Colonel Charles Mead (1815-1876, 61 years old) was born in New York and was one of the strongest players in New York during his day. He also served as President of the American Chess Association.
Mead graduated from Columbia University in 1835 and then undertook the study of law and was eventually admitted to the New York Bar and looked to have a brilliant career ahead of him. However, being restless by nature, after ten years' practice he took off for Europe where he remained for several years.

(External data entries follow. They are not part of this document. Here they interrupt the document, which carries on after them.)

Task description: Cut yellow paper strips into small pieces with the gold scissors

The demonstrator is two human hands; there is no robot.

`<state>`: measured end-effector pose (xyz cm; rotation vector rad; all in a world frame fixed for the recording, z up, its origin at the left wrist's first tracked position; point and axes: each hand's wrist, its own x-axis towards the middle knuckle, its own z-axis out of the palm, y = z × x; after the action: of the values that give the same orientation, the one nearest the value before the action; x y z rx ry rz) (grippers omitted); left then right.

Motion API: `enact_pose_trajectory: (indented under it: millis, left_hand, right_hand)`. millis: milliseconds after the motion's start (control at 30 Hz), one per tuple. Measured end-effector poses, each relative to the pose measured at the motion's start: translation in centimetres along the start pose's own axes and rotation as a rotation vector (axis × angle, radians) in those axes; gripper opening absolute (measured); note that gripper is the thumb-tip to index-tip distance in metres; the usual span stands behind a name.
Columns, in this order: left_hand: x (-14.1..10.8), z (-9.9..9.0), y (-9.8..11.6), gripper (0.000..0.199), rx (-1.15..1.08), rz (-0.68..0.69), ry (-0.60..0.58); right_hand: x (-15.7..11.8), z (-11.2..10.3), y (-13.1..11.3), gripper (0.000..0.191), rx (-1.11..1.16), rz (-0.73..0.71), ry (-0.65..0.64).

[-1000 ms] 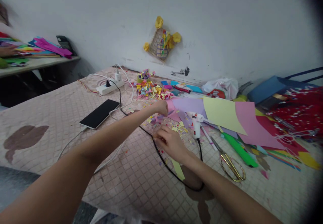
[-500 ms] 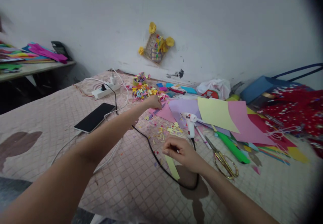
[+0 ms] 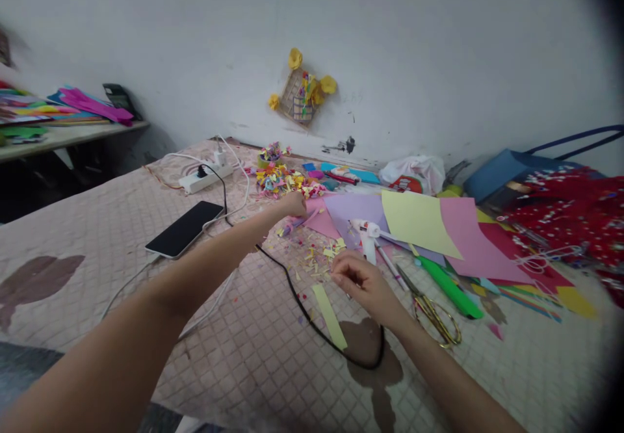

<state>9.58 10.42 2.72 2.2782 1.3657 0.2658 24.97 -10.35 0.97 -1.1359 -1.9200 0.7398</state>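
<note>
Along the near edge, the checked cover of the surface shows between the two forearms. Farther in, a pale yellow strip lies inside the bend of a black cord. Just past it, the right hand curls its fingers toward the thumb; whether they pinch anything I cannot tell. Gold-handled scissors and a green tool lie to its right; a white glue gun is partly hidden right behind it, with yellow scraps to its left. The left arm stretches past a dark-screened phone to the left hand, bent in a fist beside pink paper, its fingertips hidden and its grip unclear. Beyond, a heap of clippings sits before a small yellow-green pot topped with coloured curls. Toward the far right are a white plastic bag and a blue bag, contents not discernible. At the far edge rises the wall, where a hanging small basket holds coloured pieces.
</note>
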Motion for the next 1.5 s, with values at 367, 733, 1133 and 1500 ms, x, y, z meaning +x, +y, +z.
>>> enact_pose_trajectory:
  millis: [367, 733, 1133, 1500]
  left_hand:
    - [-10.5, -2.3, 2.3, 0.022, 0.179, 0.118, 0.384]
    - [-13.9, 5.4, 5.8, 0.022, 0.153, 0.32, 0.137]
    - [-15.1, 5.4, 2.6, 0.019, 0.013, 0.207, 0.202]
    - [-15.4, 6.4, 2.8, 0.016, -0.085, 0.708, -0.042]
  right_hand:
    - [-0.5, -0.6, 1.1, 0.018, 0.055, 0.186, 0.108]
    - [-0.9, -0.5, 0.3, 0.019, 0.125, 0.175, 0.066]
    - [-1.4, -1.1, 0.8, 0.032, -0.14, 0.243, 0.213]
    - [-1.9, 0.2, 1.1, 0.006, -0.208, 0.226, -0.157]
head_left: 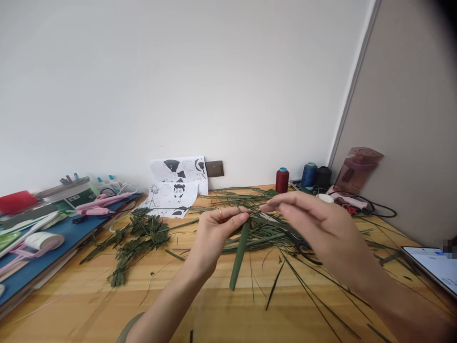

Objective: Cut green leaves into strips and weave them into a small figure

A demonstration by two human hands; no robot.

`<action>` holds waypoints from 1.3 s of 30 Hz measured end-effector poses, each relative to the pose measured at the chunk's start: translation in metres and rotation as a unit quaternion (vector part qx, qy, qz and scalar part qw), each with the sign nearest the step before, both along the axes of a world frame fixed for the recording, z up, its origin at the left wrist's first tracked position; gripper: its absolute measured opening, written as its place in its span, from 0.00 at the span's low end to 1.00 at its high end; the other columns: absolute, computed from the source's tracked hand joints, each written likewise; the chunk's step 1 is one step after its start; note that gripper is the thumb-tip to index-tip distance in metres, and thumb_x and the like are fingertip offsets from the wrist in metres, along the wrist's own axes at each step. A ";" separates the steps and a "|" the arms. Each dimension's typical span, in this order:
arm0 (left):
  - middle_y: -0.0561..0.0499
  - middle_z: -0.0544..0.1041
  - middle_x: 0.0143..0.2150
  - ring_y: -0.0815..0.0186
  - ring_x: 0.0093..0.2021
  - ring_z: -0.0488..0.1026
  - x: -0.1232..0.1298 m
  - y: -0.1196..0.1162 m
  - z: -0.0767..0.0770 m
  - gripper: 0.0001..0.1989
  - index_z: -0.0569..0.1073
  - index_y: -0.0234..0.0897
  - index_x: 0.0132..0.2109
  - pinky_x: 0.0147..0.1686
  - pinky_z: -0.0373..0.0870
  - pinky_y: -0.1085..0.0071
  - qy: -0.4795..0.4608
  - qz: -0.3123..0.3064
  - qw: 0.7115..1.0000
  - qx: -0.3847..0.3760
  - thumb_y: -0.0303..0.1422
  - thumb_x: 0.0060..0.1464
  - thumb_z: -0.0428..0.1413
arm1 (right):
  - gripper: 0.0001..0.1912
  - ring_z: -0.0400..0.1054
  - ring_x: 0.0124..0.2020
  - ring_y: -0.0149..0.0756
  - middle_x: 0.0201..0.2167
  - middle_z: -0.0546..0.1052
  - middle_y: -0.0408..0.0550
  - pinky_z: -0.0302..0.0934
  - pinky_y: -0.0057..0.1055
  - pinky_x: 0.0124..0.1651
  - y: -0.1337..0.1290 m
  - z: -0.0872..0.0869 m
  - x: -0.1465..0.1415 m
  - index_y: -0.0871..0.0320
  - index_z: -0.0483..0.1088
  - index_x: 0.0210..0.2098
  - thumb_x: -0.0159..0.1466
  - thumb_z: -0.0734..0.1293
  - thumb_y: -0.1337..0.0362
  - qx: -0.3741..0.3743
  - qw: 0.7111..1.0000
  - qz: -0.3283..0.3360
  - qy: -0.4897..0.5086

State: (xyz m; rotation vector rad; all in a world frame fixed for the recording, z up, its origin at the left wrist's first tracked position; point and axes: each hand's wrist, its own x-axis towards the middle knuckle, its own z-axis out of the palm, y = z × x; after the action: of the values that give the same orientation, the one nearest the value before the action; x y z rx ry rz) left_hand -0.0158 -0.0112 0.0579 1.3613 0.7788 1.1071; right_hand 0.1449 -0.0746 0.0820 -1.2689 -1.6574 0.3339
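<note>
My left hand [217,233], with a gold ring on one finger, is closed in a pinch on a folded green leaf strip [241,257] that hangs down toward the table. To its right, my right hand [317,224] is held with fingers stretched out toward the left fingertips, apart from them; nothing shows in it. Behind and below both hands lies a loose pile of long green leaf strips [264,240]. Black-handled scissors [303,248] rest among the strips, partly hidden by my right hand.
Braided green leaf pieces [143,233] lie left on the wooden table [171,305]. Printed drawings [178,186] lean on the wall. Red thread [282,181] and blue thread [309,175] stand at the back. Pink glue guns [103,202] are left; a tablet [433,267] is at the right edge.
</note>
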 end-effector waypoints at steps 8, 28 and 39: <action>0.55 0.72 0.23 0.73 0.24 0.66 0.003 -0.008 0.001 0.12 0.75 0.34 0.33 0.26 0.62 0.77 0.049 -0.059 0.997 -0.004 0.31 0.36 0.62 | 0.08 0.68 0.30 0.34 0.29 0.76 0.42 0.57 0.31 0.33 0.011 -0.018 -0.005 0.56 0.69 0.32 0.60 0.59 0.67 0.050 0.967 -0.063 -0.243; 0.58 0.62 0.21 0.81 0.14 0.53 0.004 -0.001 -0.007 0.07 0.69 0.34 0.33 0.13 0.45 0.81 -0.031 -0.135 0.989 -0.048 0.31 0.46 0.56 | 0.06 0.67 0.24 0.29 0.22 0.72 0.42 0.62 0.28 0.31 0.024 -0.009 0.011 0.59 0.64 0.28 0.60 0.58 0.65 -0.235 0.949 0.195 0.073; 0.55 0.70 0.19 0.82 0.13 0.54 0.001 0.000 -0.004 0.09 0.68 0.31 0.22 0.12 0.45 0.82 -0.087 -0.112 0.987 -0.077 0.29 0.37 0.62 | 0.06 0.71 0.25 0.29 0.23 0.75 0.43 0.65 0.27 0.30 0.029 -0.020 0.013 0.59 0.64 0.32 0.62 0.58 0.65 -0.246 0.872 0.363 0.218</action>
State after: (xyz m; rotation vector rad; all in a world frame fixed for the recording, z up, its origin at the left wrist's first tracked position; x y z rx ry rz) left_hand -0.0151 -0.0113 0.0537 1.1722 0.5563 0.9533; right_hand 0.1582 -0.0454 0.0617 -0.7558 -1.6308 1.4689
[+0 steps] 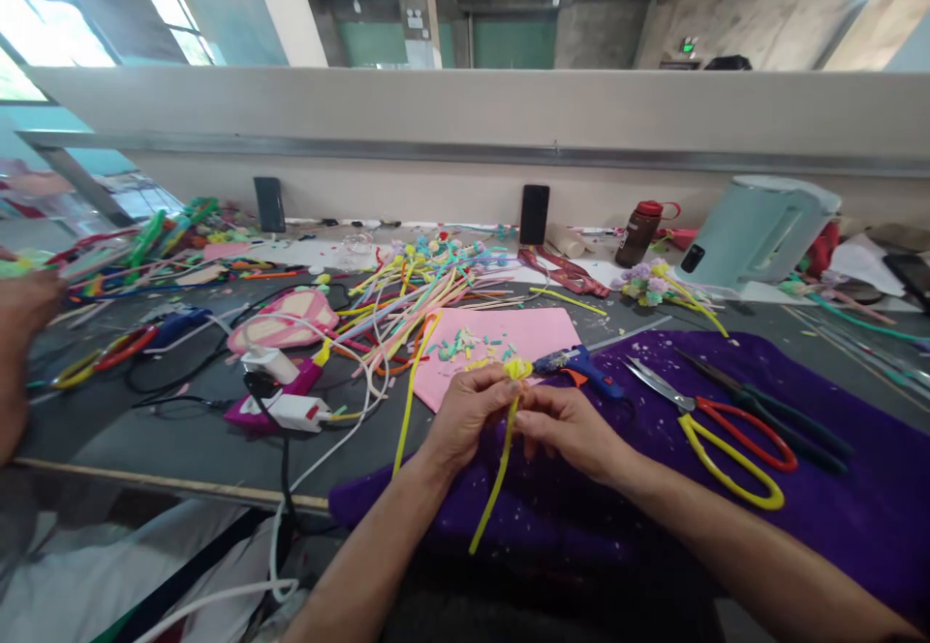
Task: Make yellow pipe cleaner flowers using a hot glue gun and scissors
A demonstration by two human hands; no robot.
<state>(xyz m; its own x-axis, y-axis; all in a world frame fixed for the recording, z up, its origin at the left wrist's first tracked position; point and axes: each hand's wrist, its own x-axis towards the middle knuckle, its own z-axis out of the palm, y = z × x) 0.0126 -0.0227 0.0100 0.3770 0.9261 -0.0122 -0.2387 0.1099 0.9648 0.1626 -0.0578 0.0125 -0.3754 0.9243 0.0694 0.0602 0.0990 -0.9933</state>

His interest for chess was developed early and he was known to haunt the local chess clubs and around 1840 he began working with the prominent New York player, James Thompson. During his European travels Mead sought out and played all the strong masters he could find and while living in Paris he became a student of Lionel Kieseritzky at the Cafe de la Regence. As a result he became one of the strongest players in Paris. Later in Florence he wasn't quite so successful as he met his match in von Heydebrand und der Lasa. Upon his return to New York the local players all welcomed him, but at that time he was only playing chess for amusement and didn't seek out any serious competition. Mead did however introduce several novelties in the Evans Gambit which was popular at the time. He often challenged friends to try out his discoveries, but wasn't interested in trying them out in serious play; it appears that his confidence had been shaken when he had met his match against his redoubtable opponent in Florence.
When officers were chosen for the fledgling New York Chess Club in 1856 he was elected club president, a post he held until 1865 when ill health forced him to withdraw from all chess activity. He was suffering from a malady of his nervous system that had the doctors baffled.
When the first ever national chess organization congress was held in October of 1857 Paul Morphy nominated Mead to be president. However, when Morphy returned from Europe in May of 1859 and was greeted with great enthusiasm in the chapel of the University of New York, the festivities were marred when Mead, President of the American Chess Association and Chairman of the Reception Committee, greeted Morphy and in his welcome address made allusions to chess being a profession and referred to Morphy as its most brilliant example. Morphy's reaction with resentment to being called a professional was so great that it stunned Mead to such an extent that he withdrew from any further participation in welcoming Morphy.
Described as a modest and quiet man with an “ample fortune,” he occasionally tried his hand at politics. Mead was also a Freemason. He died on September 24, 1876. The title “Colonel” was genuine as Mead served in the New York Militia. About all I could find out about his military career was that served as Judge Advocate and retired from the Militia in 1865 for health reasons.